Il quadro economico e sociale, nazionale ed internazionale, oggi rilancia l’esigenza di un approccio personalistico: ovvero di rimettere al centro delle scelte, in ogni campo, la persona umana. Perché se è vero che lo sviluppo è libertà, è anche vero che la qualità dello sviluppo che proponiamo e il tipo di lavoro che sta all’interno di un modello di sviluppo, questa libertà può anche toglierla. Infatti non c’è libertà personale se non c’è l’autonomia di questa persona e non c’è autonomia se non c’è un lavoro che permetta di costruire un progetto di vita per le persone e per le loro famiglie.

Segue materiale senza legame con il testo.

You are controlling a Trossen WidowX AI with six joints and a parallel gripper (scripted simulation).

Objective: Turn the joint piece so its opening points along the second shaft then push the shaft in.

Non possiamo limitarci a discutere sui modelli di sviluppo della ricchezza se non affermiamo che lo sviluppo si coniuga anche, in Toscana, con un confermato sistema di servizi sanitari, sociali, di trasporto, efficienti e gestiti senza sprechi. Un aumento della produttività di sistema territoriale e di azienda deve scambiarsi con il benessere per i cittadini della Toscana, che sta profondamente cambiando nella sua composizione demografica, in direzione di una multiculturalità che deve essere riconosciuta attraverso l’accoglienza, per la piena integrazione, la quale deve avvenire però anche nel rispetto delle leggi, della cultura e della tradizione del territorio ospitante.

Per realizzare tutto ciò la Cisl punta su sussidiarietà, partecipazione e solidarietà nel campo valoriale e su concertazione e contrattazione come strumenti operativi.Al centro del dibattito politico in questi giorni è tornato il tema del precariato, che troppo spesso si semplifica con l’essere pro o contro la cosiddetta legge Biagi. Non serve nascondersi dietro diverse posizioni ideologiche, ma migliorare in concreto le condizioni di chi lavora. Per questo auspichiamo un intervento per salvare ciò che c’è di buono ed eliminare quello che non va. Si tratta di semplificare e ridurre le flessibilità introdotte, riportandole ai tavoli contrattuali: queste infatti sono materie di cui debbono occuparsi sindacati e imprenditori ancor prima che il legislatore. Inoltre, se vogliamo poterla chiamare legge Biagi (e non legge Maroni), dobbiamo completarla.

Perché nel suo libro bianco Marco Biagi accompagnava l’introduzione delle flessibilità (che c’è stata ed ha prodotto troppa precarietà) a quella di nuove forme di sostegno per i lavoratori (che non si sono viste). Si tratta oggi di attuare questa seconda parte, a cominciare da una riforma degli ammortizzatori sociali (cassa integrazione e sostegno al reddito per chi perde il lavoro in tutti i settori economici). Se il posto di lavoro non può più essere lo stesso per tutta la vita, dobbiamo preoccuparci di non lasciare soli i lavoratori mentre passano da un lavoro all’altro (con il sostegno al reddito, con la formazione permanente, migliorando l’incontro tra domanda e offerta) e i giovani mentre cercano di entrare nel mercato del lavoro. Altrimenti la flessibilità scivola nel precariato. Che è un’ingiustizia. E che non serve neppure al sistema economico.